ChuckMcM 3 minutes ago||
Yes. At the time, non-compete agreements were legal (and commonplace) in Massachusetts. I haven't followed the Boston tech news for a decade so they may have changed that. But I had this exact conversation with Senator Ed Markey who was a congressman at the time. He was in the Bay Area and I was one of the people who were invited to a dinner he held on "Technology and Innovation."
mitchbob 1 hour ago||
https://archive.ph/2026.03.27-223204/https://www.seattletime...
sheikhnbake 1 hour ago||
Big ups for pro-working class legislation
dismalaf 52 minutes ago|
This feels a tad heavy-handed and will make it tougher to sell a business without hard assets.

It should just be banned for employees or require a payout of (previous salary) * (length of non-compete).

hedgehog 33 minutes ago||
Why would it affect selling a business?
dismalaf 30 minutes ago||
Previous owner can start the same business immediately and poach all the clients, reducing the value of the sold business to zero. Buyers obviously anticipate this and won't buy the business without the non-compete.
hedgehog 29 minutes ago||
That would violate a non-compete attached to the sale.
dismalaf 26 minutes ago||
The posted article is literally about banning non-competes.
hedgehog 21 minutes ago||
...for employees. For business owners there are different rules (IIRC > 1% ownership threshold).
colechristensen 45 minutes ago||
As the years go buy I'm gradually more and more in favor of restrictions to sell businesses. They tend to benefit two groups: the people running a successful business and the people running the even more successful businesses buying them.

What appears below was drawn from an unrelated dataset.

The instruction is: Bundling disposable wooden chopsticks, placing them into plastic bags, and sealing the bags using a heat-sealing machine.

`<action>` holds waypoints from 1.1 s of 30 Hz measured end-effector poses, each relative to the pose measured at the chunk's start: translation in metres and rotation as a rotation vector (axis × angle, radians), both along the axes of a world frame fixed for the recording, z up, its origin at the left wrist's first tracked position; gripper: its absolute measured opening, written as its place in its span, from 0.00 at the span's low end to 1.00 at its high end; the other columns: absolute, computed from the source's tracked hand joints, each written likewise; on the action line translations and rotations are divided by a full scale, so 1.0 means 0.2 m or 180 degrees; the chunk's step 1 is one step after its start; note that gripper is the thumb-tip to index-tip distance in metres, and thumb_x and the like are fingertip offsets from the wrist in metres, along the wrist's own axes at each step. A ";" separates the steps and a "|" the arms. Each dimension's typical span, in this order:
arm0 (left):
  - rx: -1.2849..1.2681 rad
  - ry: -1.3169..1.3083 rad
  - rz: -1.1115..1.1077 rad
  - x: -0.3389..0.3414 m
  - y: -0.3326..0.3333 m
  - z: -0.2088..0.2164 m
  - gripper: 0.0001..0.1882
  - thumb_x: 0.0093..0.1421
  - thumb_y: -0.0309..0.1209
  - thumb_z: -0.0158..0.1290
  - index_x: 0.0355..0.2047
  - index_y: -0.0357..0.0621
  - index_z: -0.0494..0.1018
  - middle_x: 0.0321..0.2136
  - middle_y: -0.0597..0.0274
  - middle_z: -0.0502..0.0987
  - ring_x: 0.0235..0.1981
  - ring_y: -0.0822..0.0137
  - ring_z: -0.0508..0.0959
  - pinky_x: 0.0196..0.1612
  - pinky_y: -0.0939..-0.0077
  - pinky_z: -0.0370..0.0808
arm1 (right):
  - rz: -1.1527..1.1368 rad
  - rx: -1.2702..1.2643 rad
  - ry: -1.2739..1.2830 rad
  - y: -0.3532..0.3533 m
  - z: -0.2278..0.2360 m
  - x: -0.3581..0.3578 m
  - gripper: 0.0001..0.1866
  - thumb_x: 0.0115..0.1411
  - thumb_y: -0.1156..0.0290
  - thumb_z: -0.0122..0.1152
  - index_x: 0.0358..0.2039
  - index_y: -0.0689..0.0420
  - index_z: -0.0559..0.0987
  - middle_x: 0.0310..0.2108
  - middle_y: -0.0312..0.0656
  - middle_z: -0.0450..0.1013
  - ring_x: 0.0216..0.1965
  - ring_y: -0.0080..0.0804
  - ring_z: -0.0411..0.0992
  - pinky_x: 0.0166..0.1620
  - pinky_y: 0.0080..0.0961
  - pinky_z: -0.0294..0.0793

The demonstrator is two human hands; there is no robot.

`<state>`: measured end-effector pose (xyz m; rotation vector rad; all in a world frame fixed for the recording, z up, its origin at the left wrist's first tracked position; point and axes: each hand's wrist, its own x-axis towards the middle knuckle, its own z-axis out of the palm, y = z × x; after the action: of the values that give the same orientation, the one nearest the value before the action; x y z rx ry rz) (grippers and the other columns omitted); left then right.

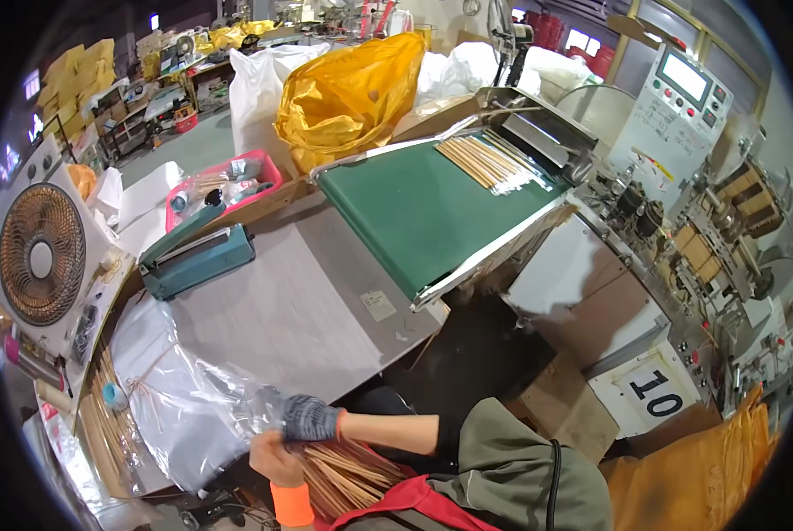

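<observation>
In front of my body, at the lower middle, both hands are close together at the end of a clear plastic bag (237,403). My left hand (274,458), bare with an orange band at the wrist, has its fingers curled in at the bag's edge. Wearing a grey knitted glove, my right hand (311,418) is closed on the plastic just above it. A bundle of thin wooden sticks (352,478) lies against my lap, its ends beside my hands. More clear plastic bags (162,398) are spread flat to the left, over the table's edge.
A blue-green heat sealer (200,264) stands on the grey table (272,310). Behind it is a pink basket (277,168) of bottles. The green conveyor (405,212) carries wooden sticks (494,164). A fan (42,255) stands left; a control panel (675,102) rises right.
</observation>
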<state>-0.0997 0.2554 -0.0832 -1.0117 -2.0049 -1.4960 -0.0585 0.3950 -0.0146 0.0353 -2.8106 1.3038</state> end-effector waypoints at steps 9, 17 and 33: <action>-0.1117 -0.2221 -0.0258 0.32 -0.50 -0.21 0.09 0.57 0.34 0.53 0.34 0.42 0.72 0.38 0.56 0.74 0.37 0.58 0.74 0.42 0.67 0.72 | -0.0625 -0.0442 0.0595 -0.19 -0.50 0.75 0.38 0.58 0.54 0.54 0.63 0.56 0.52 0.65 0.49 0.44 0.64 0.42 0.48 0.63 0.27 0.49; -0.0658 -0.1732 0.0007 0.19 -0.29 -0.20 0.08 0.51 0.20 0.49 0.33 0.35 0.68 0.28 0.57 0.72 0.30 0.64 0.73 0.35 0.74 0.71 | -0.0708 0.0054 0.0303 0.12 -0.43 0.76 0.34 0.50 0.66 0.59 0.57 0.61 0.60 0.53 0.54 0.62 0.55 0.47 0.61 0.57 0.33 0.61; 0.0257 -0.2214 -0.1401 -0.10 -0.42 0.07 0.07 0.51 0.22 0.49 0.31 0.32 0.71 0.30 0.52 0.74 0.31 0.59 0.75 0.36 0.66 0.71 | 0.0585 0.0109 0.2576 0.21 -0.08 0.36 0.07 0.53 0.72 0.54 0.33 0.59 0.71 0.28 0.47 0.69 0.28 0.47 0.69 0.31 0.39 0.70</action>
<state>-0.1189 0.1720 -0.0682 -1.0355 -2.2154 -2.4088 0.0132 0.4370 -0.0307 0.6695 -2.1551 0.9566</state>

They tend not to benefit the employees, the customers, the competitors and really anyone else besides a small number of people who are already very successful.

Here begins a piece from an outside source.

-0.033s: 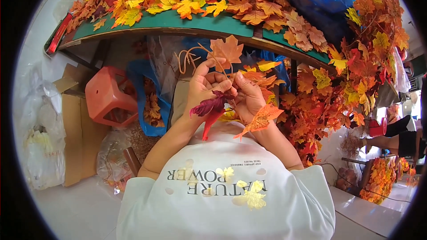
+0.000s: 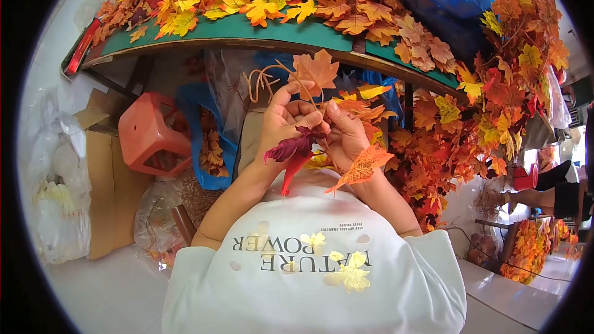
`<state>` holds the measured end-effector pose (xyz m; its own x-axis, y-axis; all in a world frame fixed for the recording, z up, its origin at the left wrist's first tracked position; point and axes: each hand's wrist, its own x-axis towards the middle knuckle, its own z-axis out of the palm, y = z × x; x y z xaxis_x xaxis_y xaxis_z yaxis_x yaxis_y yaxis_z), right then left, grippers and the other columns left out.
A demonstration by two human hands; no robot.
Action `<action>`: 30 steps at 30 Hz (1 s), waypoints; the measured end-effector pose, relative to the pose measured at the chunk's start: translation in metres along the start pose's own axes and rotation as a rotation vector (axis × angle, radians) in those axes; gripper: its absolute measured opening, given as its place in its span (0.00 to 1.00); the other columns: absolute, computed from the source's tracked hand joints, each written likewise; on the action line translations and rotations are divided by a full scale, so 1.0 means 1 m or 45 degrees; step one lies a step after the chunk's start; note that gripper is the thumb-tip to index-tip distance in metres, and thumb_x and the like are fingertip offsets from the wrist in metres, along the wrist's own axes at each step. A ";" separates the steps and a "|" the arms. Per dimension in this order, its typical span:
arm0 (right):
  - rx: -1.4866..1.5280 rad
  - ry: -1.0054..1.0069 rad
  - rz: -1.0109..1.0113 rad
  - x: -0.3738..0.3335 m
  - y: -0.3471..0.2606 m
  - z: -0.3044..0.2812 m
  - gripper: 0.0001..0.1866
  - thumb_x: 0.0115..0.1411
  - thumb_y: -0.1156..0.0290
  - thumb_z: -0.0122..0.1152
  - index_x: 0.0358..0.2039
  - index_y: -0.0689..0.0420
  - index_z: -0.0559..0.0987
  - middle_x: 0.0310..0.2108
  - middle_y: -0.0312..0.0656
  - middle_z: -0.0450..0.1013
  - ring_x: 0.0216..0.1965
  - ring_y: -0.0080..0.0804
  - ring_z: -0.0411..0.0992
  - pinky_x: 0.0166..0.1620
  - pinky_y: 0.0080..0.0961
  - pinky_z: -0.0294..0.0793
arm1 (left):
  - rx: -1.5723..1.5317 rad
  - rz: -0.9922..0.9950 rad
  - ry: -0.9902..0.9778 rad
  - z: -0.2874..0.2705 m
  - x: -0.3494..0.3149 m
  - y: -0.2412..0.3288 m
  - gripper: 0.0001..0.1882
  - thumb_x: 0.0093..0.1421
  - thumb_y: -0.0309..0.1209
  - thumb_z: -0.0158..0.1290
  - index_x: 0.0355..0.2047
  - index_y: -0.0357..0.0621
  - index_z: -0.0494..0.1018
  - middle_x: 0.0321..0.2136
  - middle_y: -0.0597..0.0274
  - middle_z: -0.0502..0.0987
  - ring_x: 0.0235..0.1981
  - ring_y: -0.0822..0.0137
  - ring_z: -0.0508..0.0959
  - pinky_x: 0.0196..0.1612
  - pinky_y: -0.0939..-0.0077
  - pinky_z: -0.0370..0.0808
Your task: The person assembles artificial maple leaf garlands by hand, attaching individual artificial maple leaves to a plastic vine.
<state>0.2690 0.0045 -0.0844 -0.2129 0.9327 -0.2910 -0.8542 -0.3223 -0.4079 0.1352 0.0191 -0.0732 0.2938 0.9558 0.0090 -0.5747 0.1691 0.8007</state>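
Note:
My left hand (image 2: 281, 122) is closed around a thin brown stem (image 2: 272, 65) of an artificial maple leaf garland, its free end curling up past the fingers. My right hand (image 2: 348, 139) pinches the same garland close beside it. A pale orange leaf (image 2: 317, 72) stands above the hands. Below the left fingers hang a dark purple leaf (image 2: 292, 146) and a red leaf (image 2: 296, 173). An orange leaf (image 2: 362, 166) lies over the right wrist. Where the fingers meet, the stem joint is hidden.
A green-topped table (image 2: 247, 29) heaped with loose autumn leaves (image 2: 260, 9) curves across in front. To the right hang leafy garlands (image 2: 495, 99). At left are a red plastic stool (image 2: 145, 133), a blue bag (image 2: 216, 173) and cardboard (image 2: 111, 192). Another person's leg (image 2: 532, 200) shows far right.

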 end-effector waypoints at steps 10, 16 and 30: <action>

logicchains 18 minutes ago|||
Then nobody creates businesses in your state and everyone there loses. What person in their right mind would invest their time and money into a business they wouldn't be able to sell?
BurningFrog 35 minutes ago||||
All voluntary transactions benefits both buyer and seller.

This is as it should be!

dismalaf 42 minutes ago|||
Not all businesses are wildly successful. Some are just successful enough to provide a single family with a middle class income. For some people, selling that is their only hope of retirement.

It's not like the seller never has an option to say no to the non-compete.